The financial incentive for doctors to diagnose people with COVID could also mean many of the people who are ill with other conditions are being placed as COVID patients, while beds are under occupied for people for non-COVID health issues.
Two months ago, there was a lot of vaccine hesitancy in India and many people were not taking the jabs. Tengra notes that the government has had to up the ante in order to get people scared.
He argues:
We are at a crossroads right now in terms of deciding the fate of our country and it will be interesting to see how this plays out.”
Tengra is working with lawyers and other concerned citizens to file legal cases to challenge the idea of asymptomatic transmission and the testing of healthy people. The aim is to also improve the testing in line with evidence-based protocols.
But that is not all:
We will also be challenging the current vaccine rollout, highlighting the issues with trials that have been conducted, adverse events, deaths, vaccine passports and other issues surrounding the subject.”
Tengra is not alone in challenging the mainstream narrative.
A recent article in India’s National Herald newspaper by clinical epidemiologist Professor Dr Amitav Banerjee argues that the current situation in India is not due to the lethality of the virus but by the numbers who are ending up in hospital, which are exposing cracks in India’s public health infrastructure and the inequitable distribution of health services. Even at the best of times, he argues, there is a mismatch of supply and demand. Little wonder, therefore, that we now see an emergency – not squarely due to COVID.
Like Yohan Tengra, Banerjee questions the scientific integrity of the responses to COVID and this includes the rollout of vaccines and the problems which this in itself could bring:
Going all out for mass vaccination with uncertain input on effectiveness is a big gambit. We have a vaccine against tuberculosis for decades which has zero effectiveness in preventing tuberculosis in the Indian population. Moreover, there are concerns that haphazard and incomplete vaccination of the population can trigger mutant strains.”

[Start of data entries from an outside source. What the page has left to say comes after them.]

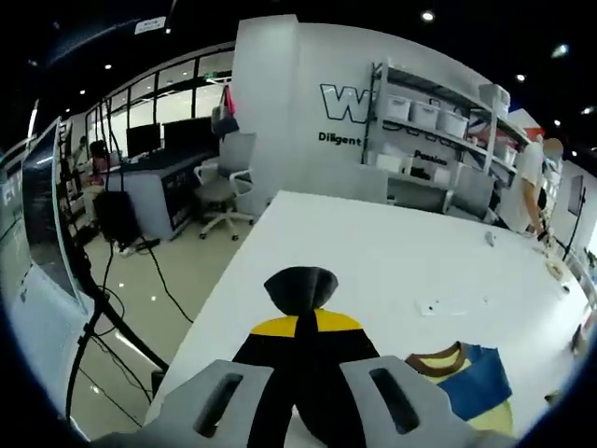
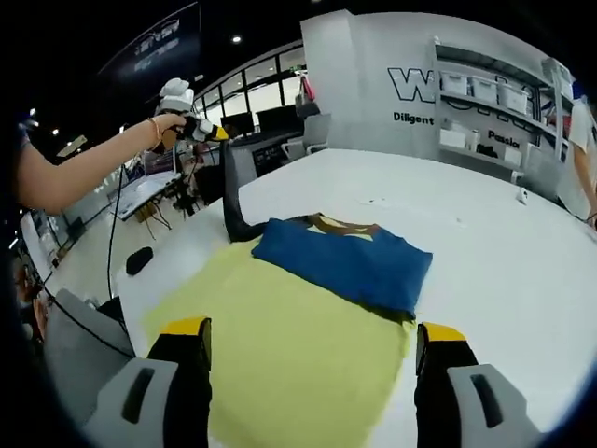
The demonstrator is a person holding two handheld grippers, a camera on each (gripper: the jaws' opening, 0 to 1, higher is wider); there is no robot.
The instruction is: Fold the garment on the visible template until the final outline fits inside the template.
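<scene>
Two grey fingers rise from the bottom of the left gripper view, and the left gripper (image 1: 308,397) has them pressed close together, their black tips with a yellow band meeting just ahead; nothing is pinched between them. Beyond the tips lies the white table (image 1: 373,252), which runs far forward. To the right of the fingers, near the lower edge, a part of the garment (image 1: 471,373) shows, blue with a brown collar, and a strip of the yellow template (image 1: 490,418) lies under it at the edge of the view. Far ahead and to the right, a person (image 1: 534,182) stands at the far side of the table, near grey shelves (image 1: 434,117) with white boxes. To the left of the fingers, beyond the table edge, there is an office chair (image 1: 229,182) on a shiny floor.

In the right gripper view, the right gripper (image 2: 312,359) has its fingers spread wide apart, one at each lower corner, with yellow and black tips, and holds nothing. Between and ahead of them lies the yellow template (image 2: 280,345) on the table. The garment (image 2: 345,261) is folded into a blue rectangle and rests on the far part of the template, straight ahead of the fingers, its brown collar on the far side. To the far left, an arm (image 2: 79,168) reaches across and holds the other gripper up in the air.
</scene>
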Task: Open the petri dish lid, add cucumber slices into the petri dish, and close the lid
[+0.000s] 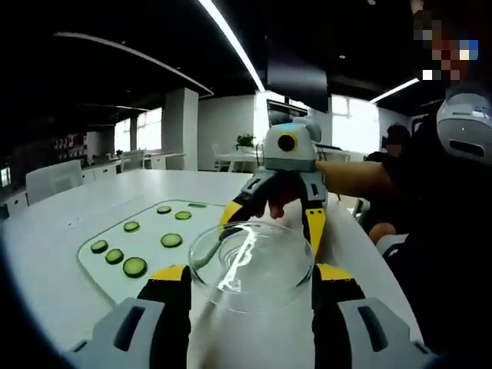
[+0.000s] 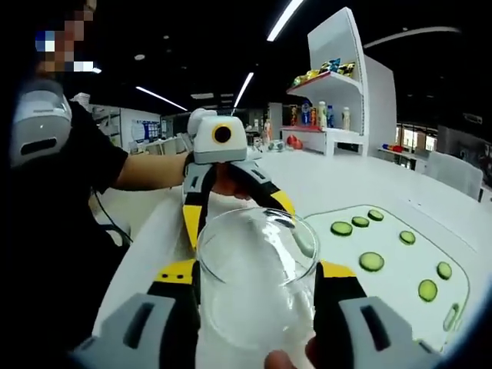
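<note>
The left gripper view looks past its own jaws at a long white table [image 1: 69,254] in an open office, with a potted plant [image 1: 245,141] far behind; the right gripper view instead takes in a white shelf unit [image 2: 338,92] stocked with bottles and packets, and a fingertip [image 2: 280,360] at the lower edge.

A clear, round petri dish [image 1: 254,265] of smooth, glossy transparent material sits between the yellow-and-black tips of the left gripper [image 1: 250,288], whose jaws stand wide, one on each side of the dish rim and close against it. In the right gripper view the same dish [image 2: 257,269] lies between the tips of the right gripper [image 2: 257,288], jaws also spread wide at the rim; whether either pair actually presses the glass I cannot tell. Each gripper faces the other across the dish, and the far one's tips reach down to the far rim.

Thin round cucumber slices [image 1: 134,267], green with paler centres, lie flat on a pale rounded cutting mat [image 1: 115,280], off to the outer side of the left fingers, apart from the dish.
</note>
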Demonstrator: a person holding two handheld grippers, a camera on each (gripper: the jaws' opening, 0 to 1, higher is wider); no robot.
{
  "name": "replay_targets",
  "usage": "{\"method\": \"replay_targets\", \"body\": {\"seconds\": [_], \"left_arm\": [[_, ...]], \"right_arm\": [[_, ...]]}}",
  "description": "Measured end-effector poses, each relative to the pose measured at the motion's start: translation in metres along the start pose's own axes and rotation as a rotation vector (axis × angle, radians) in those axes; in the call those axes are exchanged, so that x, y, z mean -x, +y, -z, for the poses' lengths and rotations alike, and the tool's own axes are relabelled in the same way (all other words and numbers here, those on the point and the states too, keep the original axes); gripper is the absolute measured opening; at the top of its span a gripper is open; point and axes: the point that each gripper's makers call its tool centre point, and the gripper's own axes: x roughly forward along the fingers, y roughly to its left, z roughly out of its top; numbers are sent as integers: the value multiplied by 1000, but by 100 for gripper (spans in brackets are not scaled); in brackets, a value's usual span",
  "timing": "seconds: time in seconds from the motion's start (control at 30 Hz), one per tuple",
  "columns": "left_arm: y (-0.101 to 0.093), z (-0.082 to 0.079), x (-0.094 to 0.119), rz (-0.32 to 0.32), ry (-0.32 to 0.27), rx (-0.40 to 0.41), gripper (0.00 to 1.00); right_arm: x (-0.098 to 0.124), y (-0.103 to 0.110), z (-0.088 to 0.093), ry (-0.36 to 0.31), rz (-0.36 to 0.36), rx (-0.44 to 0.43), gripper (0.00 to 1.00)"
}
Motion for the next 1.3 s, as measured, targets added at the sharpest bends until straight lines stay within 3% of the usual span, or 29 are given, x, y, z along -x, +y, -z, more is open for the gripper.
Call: {"method": "replay_targets", "body": {"seconds": [0.63, 0.87, 1.3], "left_arm": [[11, 28, 74, -104, 23, 26, 62], [12, 42, 84, -109, 33, 37, 62], [8, 58, 84, -97, 86, 24, 61]], "right_arm": [[-77, 19, -15, 49, -113, 33, 55], [-91, 26, -11, 81, -130, 55, 55], [-99, 31, -1, 129, -137, 74, 55]]}}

Referring to an editorial in the British Medical Journal by K. Abbasi (‘Covid-19, Politicisation, Corruption, and Suppression of Science’), Banerjee raises concerns about the suppression of science by politicians and governments and the conflicts of interest of academics, researchers and commercial lobbies.
He says:
In a global disaster, world leaders, their scientific advisers, including career scientists, are under tremendous pressure. They have to give the impression of being in control and may resort to authoritarian ways to camouflage their uncertainties. Such tactics deviate from the scientific approach. The present pandemic is full of such uncertainties and therefore a vicious cycle of repression has set in when the authorities and their advisers are faced with rising case numbers.”
None of what has been presented here is meant to deny the existence or impact of COVID-19. People in India are dying – some from the virus, others ‘with’ the virus but most likely mainly due to their pre-existing underlying conditions, and there are others who are being misdiagnosed.
Although excess mortality figures are currently unavailable, Yohan Tengra notes the average age of those who died in the first wave was 50. This time it is 49.
Professor Banerjee says that there is opacity and obfuscation instead of transparency. He calls for moral courage among scientists in advisory positions to the Indian government: scientific integrity is the need of the hour.
In finishing, let us place COVID and the global media reporting of the situation in India in context by returning to Jo Nash.
Even as the alleged COVID deaths reach their peak, more people die of diarrhoea every day in India and have done for years, mostly due to a lack of clean water and sanitation creating a terrain ripe for the flourishing of communicable disease.”